§ YOUR OBJECTIVE: Where in the data below does the word "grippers" appear? Copy each line that holds it.

§ DATA:
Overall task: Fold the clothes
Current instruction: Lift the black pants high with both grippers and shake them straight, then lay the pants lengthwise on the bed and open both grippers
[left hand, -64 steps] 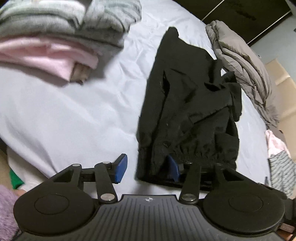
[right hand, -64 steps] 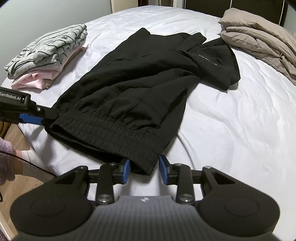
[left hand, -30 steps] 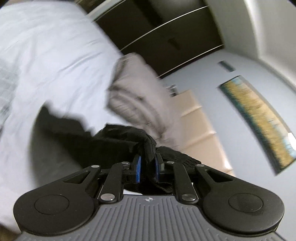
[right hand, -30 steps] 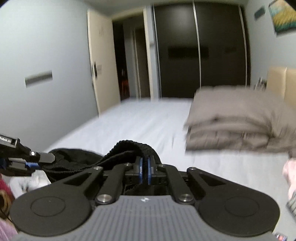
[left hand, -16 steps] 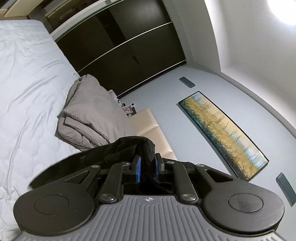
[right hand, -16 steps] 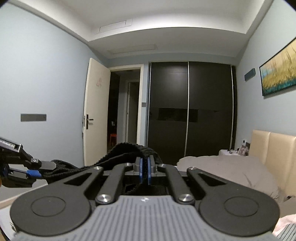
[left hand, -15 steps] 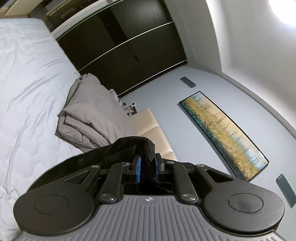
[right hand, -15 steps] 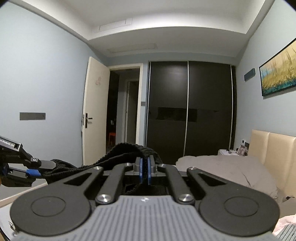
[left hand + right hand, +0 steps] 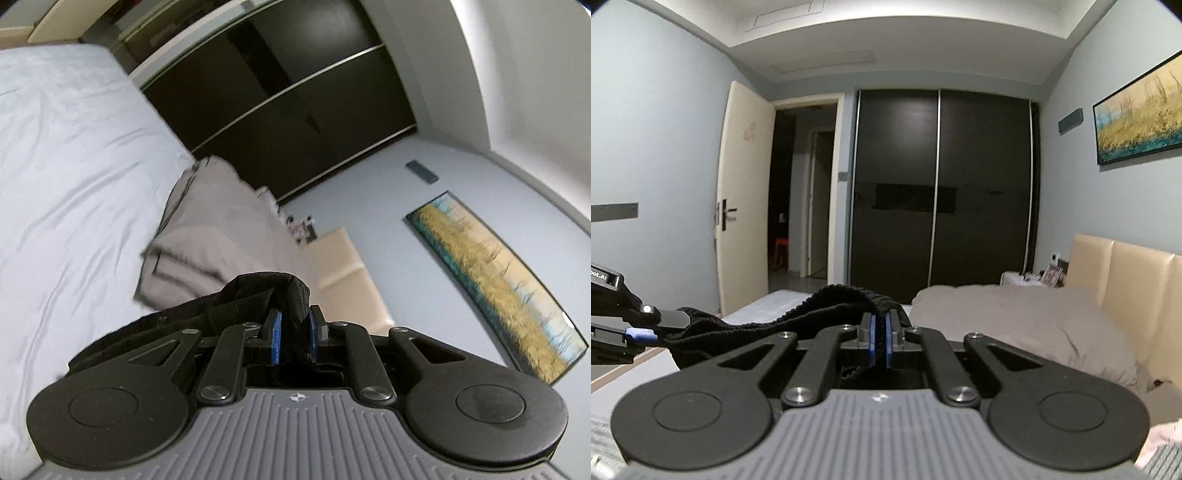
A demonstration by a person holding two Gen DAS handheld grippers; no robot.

§ ANSWER BOX:
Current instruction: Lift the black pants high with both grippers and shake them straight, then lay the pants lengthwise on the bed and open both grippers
A demonstration by a person holding two Gen DAS handheld grippers; no robot.

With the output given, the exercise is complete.